-- Opening Marker --

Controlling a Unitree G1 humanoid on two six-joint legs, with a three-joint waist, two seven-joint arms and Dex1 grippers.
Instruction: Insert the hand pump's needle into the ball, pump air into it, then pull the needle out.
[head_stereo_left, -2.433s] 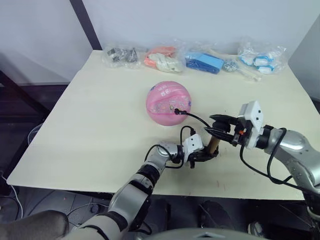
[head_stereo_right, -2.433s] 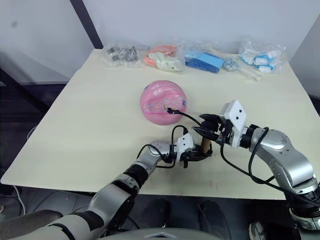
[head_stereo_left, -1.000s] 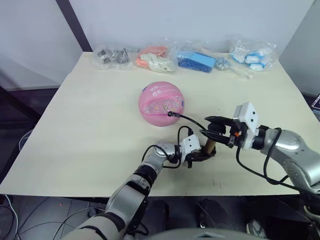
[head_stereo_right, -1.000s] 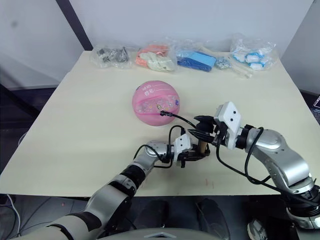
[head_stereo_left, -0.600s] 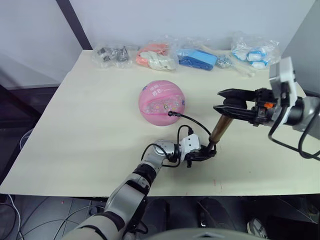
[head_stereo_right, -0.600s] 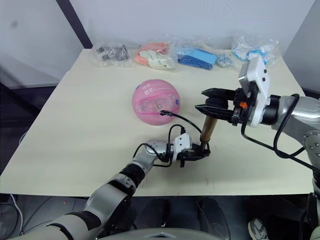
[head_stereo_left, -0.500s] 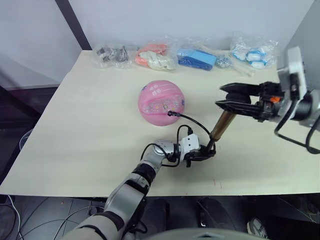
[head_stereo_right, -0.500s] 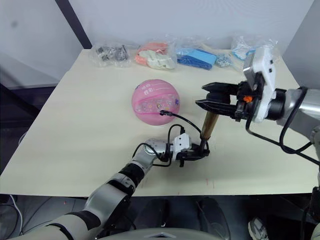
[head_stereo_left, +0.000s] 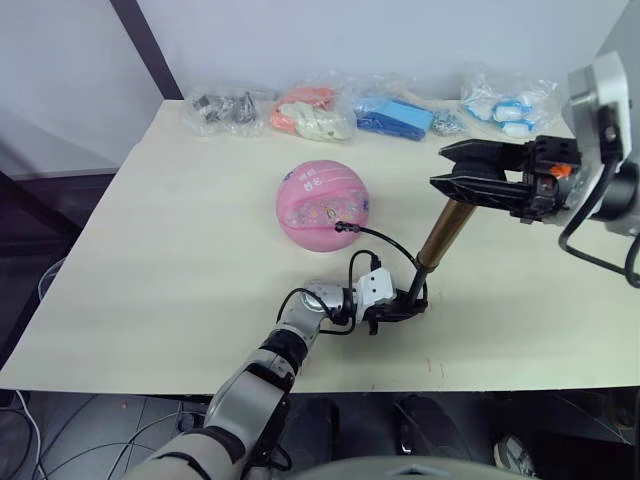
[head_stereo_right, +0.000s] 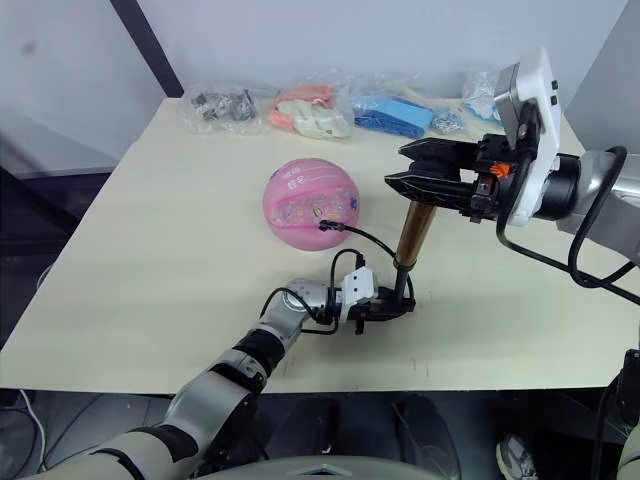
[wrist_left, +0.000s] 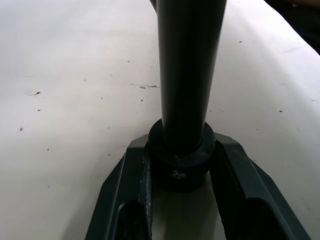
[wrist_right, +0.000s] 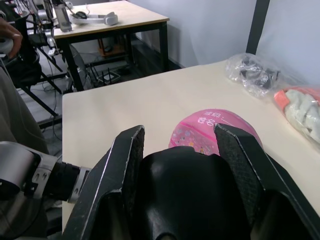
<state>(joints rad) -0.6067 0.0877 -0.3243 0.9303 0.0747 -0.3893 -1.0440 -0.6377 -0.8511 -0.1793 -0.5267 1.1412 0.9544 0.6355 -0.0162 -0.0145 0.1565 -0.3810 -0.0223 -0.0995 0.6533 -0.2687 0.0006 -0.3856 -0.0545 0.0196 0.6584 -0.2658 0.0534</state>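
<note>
now the hand pump (head_stereo_left: 443, 232) stands tilted on the counter (head_stereo_left: 180, 250), its black base cap pinched between the left gripper (head_stereo_left: 402, 305)'s fingers (wrist_left: 131, 190) near the front edge, right of centre. the left wrist view shows those fingers pressed against the cap on both sides, with the dark barrel rising straight out of it. the gold-bronze barrel leans up and to the right to the right gripper (head_stereo_left: 470, 186), which is held above the counter with its fingers (wrist_right: 120, 165) closed around the black handle at the pump's top; the right wrist view shows that handle wedged between them.

the ball (head_stereo_left: 324, 207) sits on the counter near its middle, left of and farther back than the pump's base, round and pink with pale seam lines. a thin black hose (head_stereo_left: 385, 240) runs from a spot on the ball's near right side, arcs over the counter and loops down to the pump's base.

along the far edge lie several clear bags (head_stereo_left: 312, 113) with grey, orange-pink, blue and white-blue contents, well apart from the ball.
</note>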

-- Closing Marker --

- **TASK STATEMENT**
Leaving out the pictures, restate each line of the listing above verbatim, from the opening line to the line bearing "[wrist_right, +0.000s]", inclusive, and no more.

- **WORKED SOLUTION**
Controlling a Unitree G1 humanoid on two six-joint legs, with a three-joint waist, two seven-joint arms and Dex1 grippers.
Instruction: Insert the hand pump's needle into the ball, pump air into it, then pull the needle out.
[head_stereo_left, -2.433s] 
[head_stereo_right, -2.433s] 
[head_stereo_left, -1.000s] 
[head_stereo_right, -1.000s] 
[head_stereo_left, -0.600s] 
[head_stereo_right, -0.600s] 
[head_stereo_left, -0.500s] 
[head_stereo_right, -0.500s] 
[head_stereo_left, +0.000s] 
[head_stereo_right, +0.000s] 
[wrist_left, +0.000s] 
[wrist_right, +0.000s] 

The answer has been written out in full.